Exercise prompt
Every line from the one with "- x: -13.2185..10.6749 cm" to the one with "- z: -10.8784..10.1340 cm", including those two, is to be copied exactly; all other lines of the entries below are left out.

*** Opening Data for processing ***

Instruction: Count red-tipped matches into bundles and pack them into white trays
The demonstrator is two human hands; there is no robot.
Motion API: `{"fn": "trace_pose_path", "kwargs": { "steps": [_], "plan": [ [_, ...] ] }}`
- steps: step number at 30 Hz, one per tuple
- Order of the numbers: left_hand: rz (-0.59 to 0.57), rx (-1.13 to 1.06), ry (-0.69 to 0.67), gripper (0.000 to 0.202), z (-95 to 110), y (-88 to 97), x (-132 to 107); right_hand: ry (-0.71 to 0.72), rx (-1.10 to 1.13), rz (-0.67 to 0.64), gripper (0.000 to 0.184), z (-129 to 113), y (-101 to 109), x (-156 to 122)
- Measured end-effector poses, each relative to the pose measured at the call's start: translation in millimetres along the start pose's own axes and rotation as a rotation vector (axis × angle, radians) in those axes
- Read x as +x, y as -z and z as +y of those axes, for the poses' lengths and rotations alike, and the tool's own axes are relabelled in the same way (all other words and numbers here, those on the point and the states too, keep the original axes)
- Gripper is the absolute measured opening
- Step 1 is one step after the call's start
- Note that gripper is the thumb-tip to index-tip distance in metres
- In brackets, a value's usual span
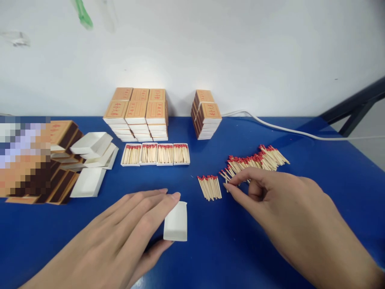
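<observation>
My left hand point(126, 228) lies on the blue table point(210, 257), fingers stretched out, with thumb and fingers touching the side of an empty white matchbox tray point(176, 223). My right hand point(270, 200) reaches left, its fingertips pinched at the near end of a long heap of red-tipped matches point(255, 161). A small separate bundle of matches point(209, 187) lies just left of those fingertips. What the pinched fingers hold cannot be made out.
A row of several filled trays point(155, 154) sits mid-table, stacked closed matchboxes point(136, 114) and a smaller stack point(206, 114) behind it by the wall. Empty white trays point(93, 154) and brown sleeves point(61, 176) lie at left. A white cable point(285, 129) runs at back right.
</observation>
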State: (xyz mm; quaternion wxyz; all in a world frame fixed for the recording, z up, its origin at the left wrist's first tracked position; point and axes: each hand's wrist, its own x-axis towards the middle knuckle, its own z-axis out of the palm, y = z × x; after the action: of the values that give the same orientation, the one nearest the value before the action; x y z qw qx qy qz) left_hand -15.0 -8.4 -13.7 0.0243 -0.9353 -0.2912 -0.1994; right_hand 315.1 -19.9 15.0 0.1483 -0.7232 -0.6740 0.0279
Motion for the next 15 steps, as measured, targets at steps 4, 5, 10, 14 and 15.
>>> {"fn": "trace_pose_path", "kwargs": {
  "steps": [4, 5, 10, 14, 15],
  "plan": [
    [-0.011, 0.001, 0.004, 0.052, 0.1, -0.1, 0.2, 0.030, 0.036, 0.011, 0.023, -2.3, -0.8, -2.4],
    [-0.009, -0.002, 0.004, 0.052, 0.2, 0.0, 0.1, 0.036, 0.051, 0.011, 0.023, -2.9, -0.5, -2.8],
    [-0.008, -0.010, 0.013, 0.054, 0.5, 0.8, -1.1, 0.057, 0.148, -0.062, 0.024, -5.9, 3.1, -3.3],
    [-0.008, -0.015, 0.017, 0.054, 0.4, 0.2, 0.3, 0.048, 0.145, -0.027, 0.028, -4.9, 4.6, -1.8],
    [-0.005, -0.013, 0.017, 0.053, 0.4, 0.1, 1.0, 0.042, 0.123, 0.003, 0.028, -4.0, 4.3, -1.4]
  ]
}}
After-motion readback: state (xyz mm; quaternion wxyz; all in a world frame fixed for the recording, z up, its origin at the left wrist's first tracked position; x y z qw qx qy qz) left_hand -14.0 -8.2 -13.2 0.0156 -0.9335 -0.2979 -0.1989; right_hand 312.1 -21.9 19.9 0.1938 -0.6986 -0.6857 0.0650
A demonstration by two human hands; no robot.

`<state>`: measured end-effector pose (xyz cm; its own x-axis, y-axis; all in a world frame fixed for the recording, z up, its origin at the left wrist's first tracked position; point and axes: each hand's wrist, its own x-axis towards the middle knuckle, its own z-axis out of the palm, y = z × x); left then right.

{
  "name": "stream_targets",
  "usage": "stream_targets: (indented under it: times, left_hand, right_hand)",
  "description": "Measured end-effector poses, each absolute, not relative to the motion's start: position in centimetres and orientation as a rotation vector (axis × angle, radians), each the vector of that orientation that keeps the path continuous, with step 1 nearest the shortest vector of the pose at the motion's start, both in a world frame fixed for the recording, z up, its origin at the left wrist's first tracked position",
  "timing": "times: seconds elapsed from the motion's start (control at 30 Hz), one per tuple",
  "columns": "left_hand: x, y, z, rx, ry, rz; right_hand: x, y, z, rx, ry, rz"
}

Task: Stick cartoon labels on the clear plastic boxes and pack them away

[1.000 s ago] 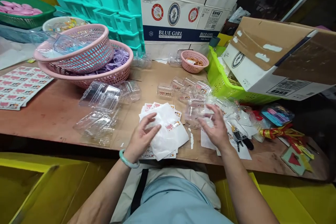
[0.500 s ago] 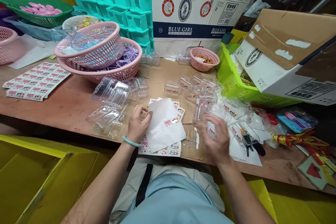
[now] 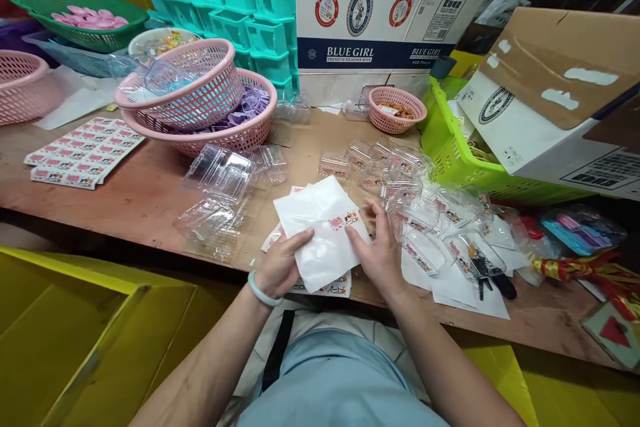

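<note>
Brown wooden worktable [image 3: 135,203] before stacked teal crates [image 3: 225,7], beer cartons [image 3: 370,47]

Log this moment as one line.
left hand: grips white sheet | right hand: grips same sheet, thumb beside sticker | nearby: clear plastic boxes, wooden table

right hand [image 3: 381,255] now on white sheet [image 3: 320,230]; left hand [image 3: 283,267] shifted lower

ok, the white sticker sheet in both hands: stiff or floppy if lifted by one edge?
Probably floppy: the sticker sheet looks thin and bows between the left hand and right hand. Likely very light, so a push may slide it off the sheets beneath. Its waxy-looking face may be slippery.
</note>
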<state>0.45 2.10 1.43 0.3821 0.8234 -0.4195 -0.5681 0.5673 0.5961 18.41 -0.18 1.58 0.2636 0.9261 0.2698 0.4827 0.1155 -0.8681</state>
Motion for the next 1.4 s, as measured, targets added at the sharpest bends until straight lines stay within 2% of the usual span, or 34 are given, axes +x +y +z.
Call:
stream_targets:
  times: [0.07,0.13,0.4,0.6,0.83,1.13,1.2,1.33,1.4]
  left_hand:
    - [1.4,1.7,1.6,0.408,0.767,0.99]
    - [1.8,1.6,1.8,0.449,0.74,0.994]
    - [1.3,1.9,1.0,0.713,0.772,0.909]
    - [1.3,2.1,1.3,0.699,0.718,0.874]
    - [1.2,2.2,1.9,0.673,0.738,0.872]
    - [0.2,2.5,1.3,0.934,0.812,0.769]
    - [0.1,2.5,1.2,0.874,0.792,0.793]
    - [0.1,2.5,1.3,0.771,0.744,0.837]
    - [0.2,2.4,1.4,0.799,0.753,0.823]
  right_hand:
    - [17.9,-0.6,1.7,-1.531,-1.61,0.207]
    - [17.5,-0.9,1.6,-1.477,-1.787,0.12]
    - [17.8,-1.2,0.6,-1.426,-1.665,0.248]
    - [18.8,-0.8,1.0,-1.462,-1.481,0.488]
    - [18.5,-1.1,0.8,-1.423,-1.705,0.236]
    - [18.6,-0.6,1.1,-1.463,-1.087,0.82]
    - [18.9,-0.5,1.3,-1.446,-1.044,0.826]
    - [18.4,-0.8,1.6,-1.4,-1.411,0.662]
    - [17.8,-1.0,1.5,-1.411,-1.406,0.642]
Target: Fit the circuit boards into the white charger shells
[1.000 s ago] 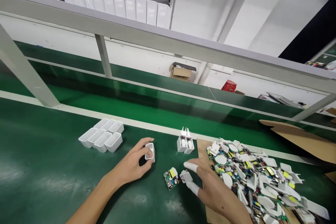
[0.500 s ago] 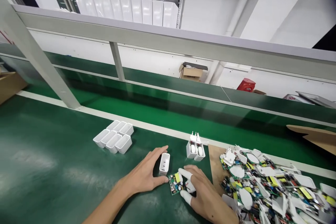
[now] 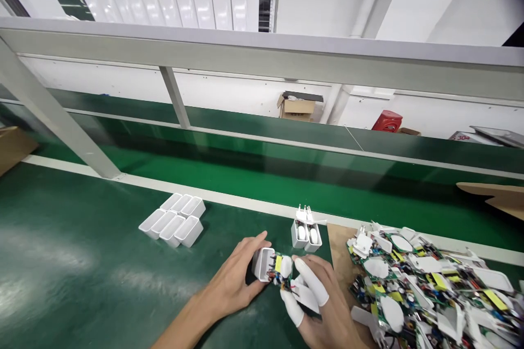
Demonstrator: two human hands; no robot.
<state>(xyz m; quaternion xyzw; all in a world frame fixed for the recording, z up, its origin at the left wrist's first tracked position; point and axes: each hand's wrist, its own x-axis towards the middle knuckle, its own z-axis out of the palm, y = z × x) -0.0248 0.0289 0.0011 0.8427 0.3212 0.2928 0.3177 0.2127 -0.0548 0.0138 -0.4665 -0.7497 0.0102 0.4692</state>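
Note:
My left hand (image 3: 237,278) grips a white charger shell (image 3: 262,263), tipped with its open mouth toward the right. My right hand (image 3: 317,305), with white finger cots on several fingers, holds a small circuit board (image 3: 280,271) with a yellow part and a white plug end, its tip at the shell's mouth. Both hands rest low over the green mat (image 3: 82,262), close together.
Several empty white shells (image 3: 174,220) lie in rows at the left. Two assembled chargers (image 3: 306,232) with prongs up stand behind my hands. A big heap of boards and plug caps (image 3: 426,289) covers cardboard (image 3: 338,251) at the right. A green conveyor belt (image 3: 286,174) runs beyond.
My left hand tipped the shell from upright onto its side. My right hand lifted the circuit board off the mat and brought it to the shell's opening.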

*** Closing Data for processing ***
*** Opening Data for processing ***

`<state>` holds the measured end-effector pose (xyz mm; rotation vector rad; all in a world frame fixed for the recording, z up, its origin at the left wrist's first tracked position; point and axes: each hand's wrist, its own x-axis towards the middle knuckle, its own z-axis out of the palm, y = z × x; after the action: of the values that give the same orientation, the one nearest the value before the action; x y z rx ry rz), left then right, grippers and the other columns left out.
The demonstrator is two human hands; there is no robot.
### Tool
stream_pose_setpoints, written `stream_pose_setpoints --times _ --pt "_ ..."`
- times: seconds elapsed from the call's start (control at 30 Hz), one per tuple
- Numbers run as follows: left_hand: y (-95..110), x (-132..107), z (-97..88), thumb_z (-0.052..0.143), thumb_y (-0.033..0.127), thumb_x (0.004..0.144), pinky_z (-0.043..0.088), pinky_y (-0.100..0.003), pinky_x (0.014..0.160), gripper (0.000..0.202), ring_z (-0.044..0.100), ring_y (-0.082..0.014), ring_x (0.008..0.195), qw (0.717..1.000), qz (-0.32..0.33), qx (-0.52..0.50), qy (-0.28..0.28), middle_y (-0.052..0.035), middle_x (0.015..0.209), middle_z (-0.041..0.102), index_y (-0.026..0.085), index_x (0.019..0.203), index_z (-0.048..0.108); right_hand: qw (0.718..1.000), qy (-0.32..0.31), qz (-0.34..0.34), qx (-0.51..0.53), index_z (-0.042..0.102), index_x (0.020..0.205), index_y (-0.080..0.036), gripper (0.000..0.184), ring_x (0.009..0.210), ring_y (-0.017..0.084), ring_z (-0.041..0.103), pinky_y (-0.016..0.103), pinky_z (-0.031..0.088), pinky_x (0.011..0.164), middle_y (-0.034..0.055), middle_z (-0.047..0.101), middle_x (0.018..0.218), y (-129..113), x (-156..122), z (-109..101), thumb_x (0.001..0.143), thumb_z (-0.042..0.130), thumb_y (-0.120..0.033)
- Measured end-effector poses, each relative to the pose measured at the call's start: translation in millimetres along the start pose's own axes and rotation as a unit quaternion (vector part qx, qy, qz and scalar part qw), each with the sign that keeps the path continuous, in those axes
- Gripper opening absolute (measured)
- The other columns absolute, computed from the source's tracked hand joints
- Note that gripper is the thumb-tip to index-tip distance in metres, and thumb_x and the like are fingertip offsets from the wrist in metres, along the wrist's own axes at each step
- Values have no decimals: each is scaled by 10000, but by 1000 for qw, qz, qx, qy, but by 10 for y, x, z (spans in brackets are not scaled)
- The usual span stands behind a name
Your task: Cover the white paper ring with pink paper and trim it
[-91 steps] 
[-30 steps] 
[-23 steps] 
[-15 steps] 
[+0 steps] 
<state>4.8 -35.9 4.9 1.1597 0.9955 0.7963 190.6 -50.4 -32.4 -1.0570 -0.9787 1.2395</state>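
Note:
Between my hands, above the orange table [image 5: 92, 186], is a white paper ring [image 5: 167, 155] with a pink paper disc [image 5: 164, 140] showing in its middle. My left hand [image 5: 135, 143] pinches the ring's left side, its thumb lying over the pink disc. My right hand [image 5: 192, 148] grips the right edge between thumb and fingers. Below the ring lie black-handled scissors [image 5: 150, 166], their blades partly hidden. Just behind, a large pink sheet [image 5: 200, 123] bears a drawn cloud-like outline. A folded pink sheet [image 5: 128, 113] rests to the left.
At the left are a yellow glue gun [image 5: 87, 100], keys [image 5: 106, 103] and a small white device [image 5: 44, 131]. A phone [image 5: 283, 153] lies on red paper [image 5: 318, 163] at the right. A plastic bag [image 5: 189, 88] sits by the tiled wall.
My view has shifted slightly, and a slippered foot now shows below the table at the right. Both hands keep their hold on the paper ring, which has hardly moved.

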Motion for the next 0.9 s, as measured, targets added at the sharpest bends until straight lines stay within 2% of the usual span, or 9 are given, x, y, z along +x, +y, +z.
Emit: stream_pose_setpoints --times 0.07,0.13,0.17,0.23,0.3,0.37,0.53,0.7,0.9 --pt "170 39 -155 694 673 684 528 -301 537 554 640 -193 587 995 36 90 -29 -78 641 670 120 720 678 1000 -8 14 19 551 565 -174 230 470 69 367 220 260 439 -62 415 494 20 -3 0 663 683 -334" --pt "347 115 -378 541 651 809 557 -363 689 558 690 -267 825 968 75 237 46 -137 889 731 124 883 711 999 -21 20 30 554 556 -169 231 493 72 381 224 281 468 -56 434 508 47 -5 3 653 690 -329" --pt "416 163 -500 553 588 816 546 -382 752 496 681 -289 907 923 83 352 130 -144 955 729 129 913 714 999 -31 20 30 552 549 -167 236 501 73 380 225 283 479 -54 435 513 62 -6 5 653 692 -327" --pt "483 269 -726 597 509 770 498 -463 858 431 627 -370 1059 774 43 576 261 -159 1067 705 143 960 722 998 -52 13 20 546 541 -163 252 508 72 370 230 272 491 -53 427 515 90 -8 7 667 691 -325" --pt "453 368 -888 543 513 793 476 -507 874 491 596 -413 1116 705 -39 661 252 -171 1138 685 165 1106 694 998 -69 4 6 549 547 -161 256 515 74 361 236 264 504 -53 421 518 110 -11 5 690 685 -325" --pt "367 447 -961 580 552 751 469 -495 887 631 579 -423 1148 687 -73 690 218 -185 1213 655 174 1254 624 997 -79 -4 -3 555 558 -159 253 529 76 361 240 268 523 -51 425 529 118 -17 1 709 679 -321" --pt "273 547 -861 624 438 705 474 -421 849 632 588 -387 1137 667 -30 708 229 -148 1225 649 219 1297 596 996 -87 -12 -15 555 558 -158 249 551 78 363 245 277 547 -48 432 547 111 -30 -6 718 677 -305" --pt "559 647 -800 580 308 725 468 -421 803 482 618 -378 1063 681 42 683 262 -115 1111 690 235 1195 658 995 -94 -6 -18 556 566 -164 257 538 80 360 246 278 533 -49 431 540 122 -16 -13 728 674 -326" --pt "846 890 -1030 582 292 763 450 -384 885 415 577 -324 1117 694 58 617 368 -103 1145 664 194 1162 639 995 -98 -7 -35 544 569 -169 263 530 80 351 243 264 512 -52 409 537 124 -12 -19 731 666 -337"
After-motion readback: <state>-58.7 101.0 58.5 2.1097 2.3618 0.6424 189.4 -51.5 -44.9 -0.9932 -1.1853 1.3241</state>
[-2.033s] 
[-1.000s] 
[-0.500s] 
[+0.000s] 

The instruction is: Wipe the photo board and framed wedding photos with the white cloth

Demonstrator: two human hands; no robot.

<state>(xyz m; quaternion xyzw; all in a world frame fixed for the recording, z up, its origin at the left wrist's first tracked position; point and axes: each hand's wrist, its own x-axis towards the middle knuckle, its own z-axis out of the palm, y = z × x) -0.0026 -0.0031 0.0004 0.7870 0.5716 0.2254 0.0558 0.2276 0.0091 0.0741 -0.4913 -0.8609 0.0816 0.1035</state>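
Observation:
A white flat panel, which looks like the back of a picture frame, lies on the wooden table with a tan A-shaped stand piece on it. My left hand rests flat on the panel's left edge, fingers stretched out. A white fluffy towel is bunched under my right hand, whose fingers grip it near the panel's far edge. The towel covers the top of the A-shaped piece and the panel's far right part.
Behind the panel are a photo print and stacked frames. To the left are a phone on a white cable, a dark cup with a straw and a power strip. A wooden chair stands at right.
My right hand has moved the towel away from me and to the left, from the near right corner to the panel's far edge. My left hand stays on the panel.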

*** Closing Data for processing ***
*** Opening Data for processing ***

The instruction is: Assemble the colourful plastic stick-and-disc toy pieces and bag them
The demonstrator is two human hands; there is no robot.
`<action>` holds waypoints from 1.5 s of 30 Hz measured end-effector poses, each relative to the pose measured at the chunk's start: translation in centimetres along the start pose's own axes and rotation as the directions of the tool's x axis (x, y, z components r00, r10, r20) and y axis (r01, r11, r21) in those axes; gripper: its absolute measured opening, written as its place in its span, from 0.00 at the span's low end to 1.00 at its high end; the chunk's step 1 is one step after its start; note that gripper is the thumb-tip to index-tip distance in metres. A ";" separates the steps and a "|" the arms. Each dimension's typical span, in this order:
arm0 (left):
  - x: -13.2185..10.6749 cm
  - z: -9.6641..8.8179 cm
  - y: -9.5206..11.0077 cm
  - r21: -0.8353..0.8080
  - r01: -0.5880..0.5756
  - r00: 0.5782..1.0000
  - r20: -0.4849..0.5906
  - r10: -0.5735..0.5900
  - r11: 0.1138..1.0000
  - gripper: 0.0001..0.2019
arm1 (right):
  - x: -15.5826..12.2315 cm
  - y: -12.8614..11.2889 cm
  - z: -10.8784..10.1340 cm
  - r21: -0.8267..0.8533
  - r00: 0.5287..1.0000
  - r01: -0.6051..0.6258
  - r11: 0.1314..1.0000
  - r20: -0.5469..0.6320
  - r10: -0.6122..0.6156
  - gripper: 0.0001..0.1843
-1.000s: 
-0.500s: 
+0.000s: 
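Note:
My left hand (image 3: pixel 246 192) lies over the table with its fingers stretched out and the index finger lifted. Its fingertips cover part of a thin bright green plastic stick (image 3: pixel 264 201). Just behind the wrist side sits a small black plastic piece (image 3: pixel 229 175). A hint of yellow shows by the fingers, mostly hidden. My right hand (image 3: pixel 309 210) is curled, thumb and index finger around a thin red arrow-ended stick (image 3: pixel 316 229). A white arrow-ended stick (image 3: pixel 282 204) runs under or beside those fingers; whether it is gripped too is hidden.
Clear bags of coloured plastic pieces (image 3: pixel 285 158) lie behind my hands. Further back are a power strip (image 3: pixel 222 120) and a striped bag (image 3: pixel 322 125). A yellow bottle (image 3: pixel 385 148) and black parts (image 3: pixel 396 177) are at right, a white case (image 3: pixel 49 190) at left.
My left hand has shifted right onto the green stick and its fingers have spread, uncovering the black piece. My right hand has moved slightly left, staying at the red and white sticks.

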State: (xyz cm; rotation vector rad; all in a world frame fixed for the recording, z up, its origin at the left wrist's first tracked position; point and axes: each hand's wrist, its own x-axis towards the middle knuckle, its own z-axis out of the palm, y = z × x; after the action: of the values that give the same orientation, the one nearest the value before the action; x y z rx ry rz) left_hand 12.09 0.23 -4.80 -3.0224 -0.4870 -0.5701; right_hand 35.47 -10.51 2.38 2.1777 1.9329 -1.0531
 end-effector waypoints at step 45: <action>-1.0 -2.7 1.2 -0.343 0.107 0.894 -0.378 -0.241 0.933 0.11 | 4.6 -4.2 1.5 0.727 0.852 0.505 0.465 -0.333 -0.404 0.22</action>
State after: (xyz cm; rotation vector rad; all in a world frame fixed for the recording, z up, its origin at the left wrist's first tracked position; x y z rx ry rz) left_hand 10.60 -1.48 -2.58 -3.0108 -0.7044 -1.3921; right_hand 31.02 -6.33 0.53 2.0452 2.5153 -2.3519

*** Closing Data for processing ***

Your solution
  - x: -13.2185..10.6749 cm
  - z: -9.6641..8.8179 cm
  - y: -9.5206..11.0077 cm
  - r21: -0.8353..0.8080
  - r01: -0.5880..0.5756
  - r00: 0.5782..1.0000
  - r20: -0.4849..0.5906
  - r10: -0.5735..0.5900
  - r11: 0.1138..1.0000
  - gripper: 0.0001..0.2019
arm1 (right):
  - x: -15.5826..12.2315 cm
  - y: -12.8614..11.2889 cm
  - z: -10.8784..10.1340 cm

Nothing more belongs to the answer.